Ensuite, placez le BBB de nombreux périphériques cérébraux dans l’incubateur. Pour valider la mini perméabilité endothéliale du cerveau BBB ajouter 1,5 millilitres de tampon de transport par puits à une nouvelle plaque de 12 puits. Et retournez chaque filtre à l’envers pour enlever soigneusement le milieu sans affecter la barrière cellulaire endothéliale.
Placez chaque filtre dans un puits de la plaque tampon de transport remplie, et ajoutez 0,5 millilitres de jaune Lucifer dans chaque puits. Ensuite, placez la plaque dans l’incubateur pendant 10 minutes avant de transférer les filtres dans un nouveau tampon de transport rempli 12 plaque de puits. Après la mise en place d’un dispositif BBB de nombreux cerveaux comme démontré, ajouter 3500 unités de plate-forme de la souche de virus neurotrophique Français du virus de la fièvre jaune dilué et 50 microlitres de 2%FPS milieu cellulaire endothélial, très soigneusement, sur le dessus du compartiment luminal.
Inoculer le mini cerveau BBB de contrôle avec 50 microlitres de 2%FBS milieu cellulaire endothélial sans virus. Ensuite, placez le virus exposer BBB de nombreux périphériques cérébraux dans l’incubateur pendant 24 heures. Le lendemain, retirez les inserts pour déterminer la perméabilité des cellules endothéliales et un compagnon aussi bien que démontré.
Économisez un millilitre d’échantillon de chaque puits pour déterminer le titer de virus dans le compartiment central. Sous l’insert doucement pour éviter les fuites du compartiment luminal dans les compartiments abluminaux. Pour étudier le transport d’un neurone ciblant la biomoléculaire à travers la barrière céphalo-encéphalique, ajoutez la molécule bio d’intérêt aux inserts et retournez la plaque à l’incubateur de culture cellulaire.
Après 24 heures insère à distance et de déterminer la perméabilité endothéliale. Puis tacher les nombreuses cellules du cerveau avec l’anticorps approprié pour détecter la présence de la molécule bio d’intérêt dans le mini cerveau. Les cellules endothéliales micro vasculaires cérébrales humaines expriment tous les sous-ensembles de rececptors, transporteurs ou transporteurs Efflux qui sont des protéines clés pertinentes pour leurs fonctions biologiques.

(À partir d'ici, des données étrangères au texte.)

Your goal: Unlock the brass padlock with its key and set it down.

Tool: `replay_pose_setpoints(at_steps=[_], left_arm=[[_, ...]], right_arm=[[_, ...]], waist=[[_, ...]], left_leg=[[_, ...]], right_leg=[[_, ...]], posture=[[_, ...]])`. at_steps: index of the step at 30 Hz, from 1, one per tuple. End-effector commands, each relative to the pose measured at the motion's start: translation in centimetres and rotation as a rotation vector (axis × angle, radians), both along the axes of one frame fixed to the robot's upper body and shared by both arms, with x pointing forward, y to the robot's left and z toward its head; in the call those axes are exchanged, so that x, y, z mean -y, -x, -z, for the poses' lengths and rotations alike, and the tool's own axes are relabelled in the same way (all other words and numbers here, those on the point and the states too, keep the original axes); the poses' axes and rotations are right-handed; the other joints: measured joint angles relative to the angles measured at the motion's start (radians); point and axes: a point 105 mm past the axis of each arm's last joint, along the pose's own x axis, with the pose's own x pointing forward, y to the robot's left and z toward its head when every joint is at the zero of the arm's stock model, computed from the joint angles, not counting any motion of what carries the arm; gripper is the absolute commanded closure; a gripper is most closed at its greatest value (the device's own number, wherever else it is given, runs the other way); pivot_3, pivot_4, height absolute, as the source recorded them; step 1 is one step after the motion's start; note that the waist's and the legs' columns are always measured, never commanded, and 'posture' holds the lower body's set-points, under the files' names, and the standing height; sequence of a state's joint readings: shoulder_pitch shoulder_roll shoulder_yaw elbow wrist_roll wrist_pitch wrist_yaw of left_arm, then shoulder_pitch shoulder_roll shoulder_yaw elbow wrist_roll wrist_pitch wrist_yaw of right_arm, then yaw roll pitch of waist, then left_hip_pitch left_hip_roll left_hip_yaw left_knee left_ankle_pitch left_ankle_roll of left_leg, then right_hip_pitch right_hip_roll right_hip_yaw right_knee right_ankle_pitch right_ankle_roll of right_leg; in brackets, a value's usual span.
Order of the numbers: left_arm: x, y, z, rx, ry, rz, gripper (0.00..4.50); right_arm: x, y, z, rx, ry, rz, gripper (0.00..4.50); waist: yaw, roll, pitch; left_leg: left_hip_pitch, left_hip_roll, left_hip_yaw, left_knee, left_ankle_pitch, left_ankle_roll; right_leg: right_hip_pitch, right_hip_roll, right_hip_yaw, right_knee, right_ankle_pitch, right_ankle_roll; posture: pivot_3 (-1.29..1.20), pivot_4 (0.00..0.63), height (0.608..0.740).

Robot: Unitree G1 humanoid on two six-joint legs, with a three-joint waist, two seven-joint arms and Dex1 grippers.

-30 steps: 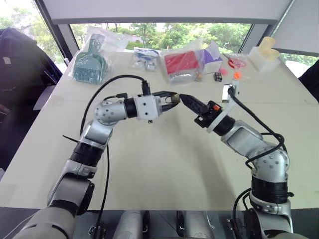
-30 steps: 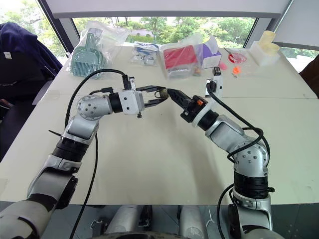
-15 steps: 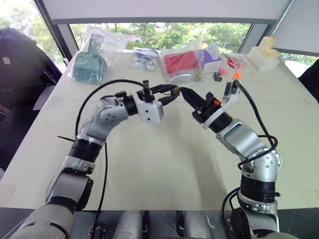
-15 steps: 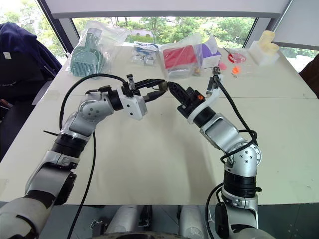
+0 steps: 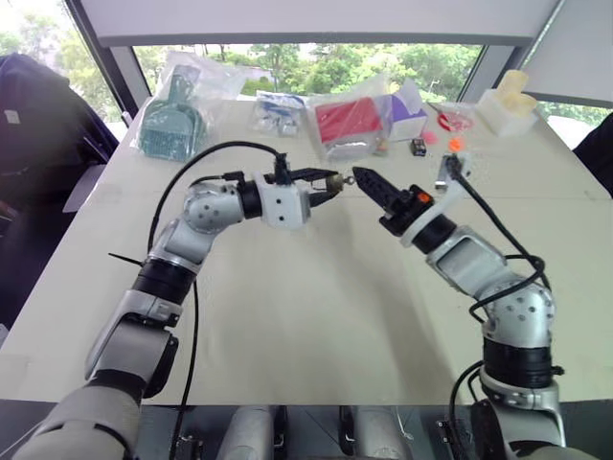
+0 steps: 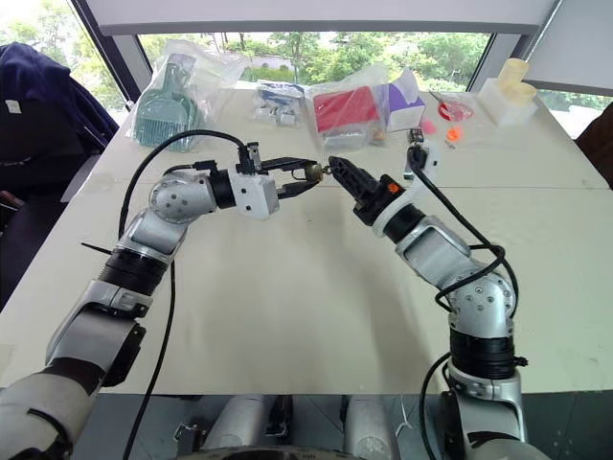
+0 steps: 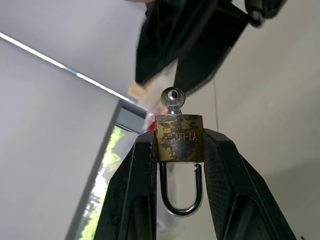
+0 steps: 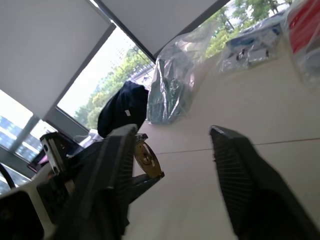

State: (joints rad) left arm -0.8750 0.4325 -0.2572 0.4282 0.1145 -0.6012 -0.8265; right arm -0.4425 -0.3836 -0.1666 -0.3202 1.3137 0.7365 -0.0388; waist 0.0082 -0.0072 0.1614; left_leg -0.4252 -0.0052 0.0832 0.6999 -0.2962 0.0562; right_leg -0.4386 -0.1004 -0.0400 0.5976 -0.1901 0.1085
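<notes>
My left gripper [image 5: 327,182] is held level above the table, shut on the brass padlock [image 7: 179,139], which is clamped by its sides between the two black fingers [image 7: 135,175]. The key [image 7: 172,98] sticks out of the lock's end, its round head bare. The silvery shackle [image 7: 181,200] hangs toward the wrist, with one leg clear of the body. My right gripper [image 8: 172,132] faces the lock from the right, open, its fingers spread on either side of the key's head and not touching it.
The white table [image 5: 316,316] lies below both arms. Along its far edge are a bagged green tool [image 5: 172,125], a bagged red item [image 5: 347,120], a purple box [image 5: 407,113], a small black box [image 5: 419,147], orange bits [image 5: 454,144] and a white block [image 5: 506,105].
My right gripper, shut at the key's head before, has opened and let go of it, leaving the key in the lock. The left gripper has kept its hold on the padlock.
</notes>
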Motion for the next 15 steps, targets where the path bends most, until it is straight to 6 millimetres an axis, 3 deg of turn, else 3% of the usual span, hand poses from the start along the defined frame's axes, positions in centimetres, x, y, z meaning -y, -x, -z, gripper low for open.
replay_pose_setpoints(at_steps=[1, 15], left_arm=[[-0.1, 0.1, -1.8, 0.026, 0.031, 0.023, 3.79], [1.1, 2.1, -1.2, 0.068, -0.008, 0.131, 3.79]], right_arm=[[0.4, 0.6, -1.1, 0.094, 0.086, -0.041, 0.04], [-0.9, 1.1, -0.1, 0.111, 0.170, -0.161, 0.04]], waist=[[0.000, 0.000, 0.000], [0.003, 0.000, 0.000]], left_leg=[[0.000, 0.000, 0.000, 0.000, 0.000, 0.000], [0.000, 0.000, 0.000, 0.000, 0.000, 0.000]], right_leg=[[0.000, 0.000, 0.000, 0.000, 0.000, 0.000], [0.000, 0.000, 0.000, 0.000, 0.000, 0.000]], posture=[[0.00, 0.150, 0.740], [0.00, 0.150, 0.740]])
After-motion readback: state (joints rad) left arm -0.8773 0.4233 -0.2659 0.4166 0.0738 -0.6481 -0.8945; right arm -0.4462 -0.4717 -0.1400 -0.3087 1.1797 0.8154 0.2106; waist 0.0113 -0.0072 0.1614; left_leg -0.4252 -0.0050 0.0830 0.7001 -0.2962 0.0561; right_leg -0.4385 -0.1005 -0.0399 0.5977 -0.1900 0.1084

Certains Français de virus neurotropiques du virus de la fièvre jaune peuvent traverser la barrière cérébrale à 24 heures. Les virus s’amplifient ensuite pendant les deux prochains jours par la multiplication du virus à l’intérieur des cellules du cerveau. En outre, l’expression de biomarqueurs viraux spécifiques est stimulée lorsque cette population virale neuro invasive est en série passage sur les mini cellules du cerveau et strictement corrélée à la charge virale.
Après avoir été ajouté à la limite de la molécule pénétrante cellulaire compartiment Neuro-Tag Neurovita traverse la barrière cérébrale du sang et est capable de cibler les neurones humains. Molécule pénétrante cellulaire neuro tag Delta neurovita traverse la barrière cellulaire endothéliale, mais cible moins efficacement les neurones humains. Après avoir été ajouté au petit compartiment intermédiaire, la molécule pénétrante cellulaire Neuro-Tag Neurovita traverse la barrière cérébrale du sang et est capable de régénérer les axones des neurones humains, après avoir blessé.
Contrairement à la molécule pénétrante cellulaire Neuro-Tag Neurovita Delta, la forme inactive de Neurovita. Lorsqu’il est appliqué après l’axone grattant la molécule pénétrante de cellules Neuro-Tag Neurovita déclenche la neuroprotection des neurones blessés et la régénération zonale x. Strictement pour le bien des pratiques.
ne pas surutiliser les passages i-cell. Essayez de maintenir un semblant de milieu et de régions et vérifiez l’absence de mycoplasma. Les interactions entre le mini cerveau et les médicaments sont des microbes d’intérêt peuvent être étudiés plus en détail par transcription qui chimiquent cette biologie ou classique appelée techniques.